Most pavs call for the addition of sugar slowly. I know that Ruth Pretty shoves everything in together and beats it for the best part of a day. Only kidding, but last time I made Ruth’s divine meringues, I blew up my old Sunbeam – his motor didn’t have the staying power to beat on high for however long it was. Of course, now with Kenny, anything is possible. The main thing with meringue of any sort is that the sugar is completely dissolved – so you either beat the sugar in slowly spoon by spoon or put it in at once and beat for quite a long time.
What you’ll need
4 egg whites (I use size 7)
240g caster sugar
1/2 teaspoon white vinegar
1 tablespoon cornflour, sifted
To make it
Heat oven to 200 degrees celsius (not fan). Place a piece of baking paper on to a (flat, non dented) oven tray. Mark out a 19cm circle and turn the paper so that the pen mark is against the tray (but you can see it through the paper).
Using an electric mixer – or Kenny – beat the egg whites at medium speed until soft peaks form.
Add all the caster sugar in a steady stream, while the beater is on (watch how you do this and try not to have the sugar hit the beaters or it will fly everywhere).
Turn the beater to high speed until the mixture thickens and the sugar has completely dissolved. I used the whisk attachment on Kenny and it took around 15 minutes. It needs to reach the ribbon stage – when a spoonful of the meringue mixture poured back into the bowl sits on the surface like a ribbon. Once or twice, I did wipe down the edges of the bowl with a spatula to ensure all sugar was mixed in.
Slow down the beater, add the vinegar and cornflour, and beat on slow until combined in (maybe 10 seconds).
With a teaspoon, pop a little of the mixture under each corner of the baking paper so it sits still on the tray. Using a large metal spoon, heap the mixture on to the prepared tray evenly. It will spread, so I usually go inside the marked circle. Do this quite quickly as you want to get it in the oven.
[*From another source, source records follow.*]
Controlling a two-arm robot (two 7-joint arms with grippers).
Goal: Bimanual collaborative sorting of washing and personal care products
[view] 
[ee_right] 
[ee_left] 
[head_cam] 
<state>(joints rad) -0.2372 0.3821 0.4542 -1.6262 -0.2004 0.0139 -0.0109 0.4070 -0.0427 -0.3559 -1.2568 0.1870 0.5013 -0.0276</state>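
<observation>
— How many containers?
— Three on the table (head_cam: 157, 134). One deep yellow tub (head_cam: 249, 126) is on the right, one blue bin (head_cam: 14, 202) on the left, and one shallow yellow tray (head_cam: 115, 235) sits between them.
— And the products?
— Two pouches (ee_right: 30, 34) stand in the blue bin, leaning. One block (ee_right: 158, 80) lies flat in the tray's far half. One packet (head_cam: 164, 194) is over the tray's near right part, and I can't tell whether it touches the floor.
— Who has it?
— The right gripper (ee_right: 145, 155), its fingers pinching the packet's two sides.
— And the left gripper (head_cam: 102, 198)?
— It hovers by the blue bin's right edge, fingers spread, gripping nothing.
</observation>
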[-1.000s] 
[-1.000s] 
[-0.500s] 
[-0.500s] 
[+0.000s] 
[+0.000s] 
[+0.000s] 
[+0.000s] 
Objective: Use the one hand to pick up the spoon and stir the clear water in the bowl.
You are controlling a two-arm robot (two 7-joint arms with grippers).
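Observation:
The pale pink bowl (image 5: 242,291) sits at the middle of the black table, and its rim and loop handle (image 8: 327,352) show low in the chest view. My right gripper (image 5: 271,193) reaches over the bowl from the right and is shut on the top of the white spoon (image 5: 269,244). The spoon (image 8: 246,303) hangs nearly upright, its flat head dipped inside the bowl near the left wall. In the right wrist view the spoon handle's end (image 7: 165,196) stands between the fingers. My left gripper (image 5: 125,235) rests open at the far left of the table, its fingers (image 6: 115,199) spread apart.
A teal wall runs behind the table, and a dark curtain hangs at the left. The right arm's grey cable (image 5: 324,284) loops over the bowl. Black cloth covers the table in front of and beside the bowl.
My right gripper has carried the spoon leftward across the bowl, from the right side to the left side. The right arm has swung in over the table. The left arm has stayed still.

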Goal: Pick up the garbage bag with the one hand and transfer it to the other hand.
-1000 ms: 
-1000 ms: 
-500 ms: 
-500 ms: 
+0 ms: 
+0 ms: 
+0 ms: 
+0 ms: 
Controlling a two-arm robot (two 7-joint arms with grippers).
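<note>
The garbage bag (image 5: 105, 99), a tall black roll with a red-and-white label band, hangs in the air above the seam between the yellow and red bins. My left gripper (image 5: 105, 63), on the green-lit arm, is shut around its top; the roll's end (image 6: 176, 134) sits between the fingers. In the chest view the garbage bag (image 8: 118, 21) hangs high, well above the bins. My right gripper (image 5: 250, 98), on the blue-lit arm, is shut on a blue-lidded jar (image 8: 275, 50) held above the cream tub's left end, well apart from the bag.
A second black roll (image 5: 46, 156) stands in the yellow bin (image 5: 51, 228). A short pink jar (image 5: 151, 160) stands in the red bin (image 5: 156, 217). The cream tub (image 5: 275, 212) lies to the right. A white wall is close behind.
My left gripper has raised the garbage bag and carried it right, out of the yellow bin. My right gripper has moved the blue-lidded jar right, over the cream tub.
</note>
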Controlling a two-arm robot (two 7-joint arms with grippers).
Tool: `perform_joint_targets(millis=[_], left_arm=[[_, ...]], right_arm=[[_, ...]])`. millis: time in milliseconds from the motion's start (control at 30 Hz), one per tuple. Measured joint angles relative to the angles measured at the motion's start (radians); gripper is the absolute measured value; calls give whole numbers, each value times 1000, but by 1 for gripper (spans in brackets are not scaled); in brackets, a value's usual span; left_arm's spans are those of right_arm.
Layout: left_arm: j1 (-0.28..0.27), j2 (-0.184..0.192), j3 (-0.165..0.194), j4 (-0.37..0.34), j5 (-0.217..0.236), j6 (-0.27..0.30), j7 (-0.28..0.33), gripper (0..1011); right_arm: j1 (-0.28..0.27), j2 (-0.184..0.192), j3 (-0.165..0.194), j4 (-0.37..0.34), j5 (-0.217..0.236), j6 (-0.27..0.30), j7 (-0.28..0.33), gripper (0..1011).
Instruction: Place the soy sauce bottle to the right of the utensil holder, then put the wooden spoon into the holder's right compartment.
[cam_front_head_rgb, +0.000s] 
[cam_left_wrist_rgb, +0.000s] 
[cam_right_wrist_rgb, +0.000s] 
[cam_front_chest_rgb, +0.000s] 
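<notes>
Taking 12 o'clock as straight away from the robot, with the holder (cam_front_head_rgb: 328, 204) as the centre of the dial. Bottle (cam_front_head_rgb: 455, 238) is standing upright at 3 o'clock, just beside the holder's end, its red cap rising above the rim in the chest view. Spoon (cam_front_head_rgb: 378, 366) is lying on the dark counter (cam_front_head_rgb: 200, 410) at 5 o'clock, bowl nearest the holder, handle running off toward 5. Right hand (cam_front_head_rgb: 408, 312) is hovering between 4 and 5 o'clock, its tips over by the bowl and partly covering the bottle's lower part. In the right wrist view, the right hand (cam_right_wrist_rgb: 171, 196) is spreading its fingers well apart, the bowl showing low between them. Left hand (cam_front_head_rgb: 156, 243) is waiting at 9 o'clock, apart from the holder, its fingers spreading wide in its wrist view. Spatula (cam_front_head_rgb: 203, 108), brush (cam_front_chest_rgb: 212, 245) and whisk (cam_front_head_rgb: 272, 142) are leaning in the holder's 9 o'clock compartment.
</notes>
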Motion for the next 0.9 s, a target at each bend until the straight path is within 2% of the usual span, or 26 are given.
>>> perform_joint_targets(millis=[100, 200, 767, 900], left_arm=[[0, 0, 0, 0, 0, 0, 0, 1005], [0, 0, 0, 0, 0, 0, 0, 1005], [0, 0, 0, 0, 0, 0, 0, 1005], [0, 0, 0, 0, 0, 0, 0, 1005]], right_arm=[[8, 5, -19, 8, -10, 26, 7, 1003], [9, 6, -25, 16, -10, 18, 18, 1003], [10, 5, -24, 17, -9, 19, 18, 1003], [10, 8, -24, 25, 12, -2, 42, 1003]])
Place the tray in the middle of the oven and immediately turn the temperature down to 120 degrees celsius. Cook for about 80-90 minutes.
When completely cold, decorate. I’d keep it in an airtight container until an hour or two before you serve and decorate it. You can make the day before and leave airtight till you need it.
A few tips when making pavs:
- egg whites should be at room temperature
- ensure there is no yolk in your egg whites and that your beating bowl is very clean and dry
- it’s hard to get a good result in humid climates
I give my result 8/10. A crunchy outside and soft inner. It wasn’t quite as high as I’d like it to be (probably because my marked circle was too large begin with). The shell did have a few cracks, but it was the best pavlova I’ve ever made and didn’t sink upon cooling as many do. I’ll be making it again – I might even challenge Mum to a pav-off.
On the toddler front, I’ve decided I can live with the odd bum bum – after all, we’ve all got one – some of us larger than others. And most of the time he tells me that he loves me “heaps and heaps”.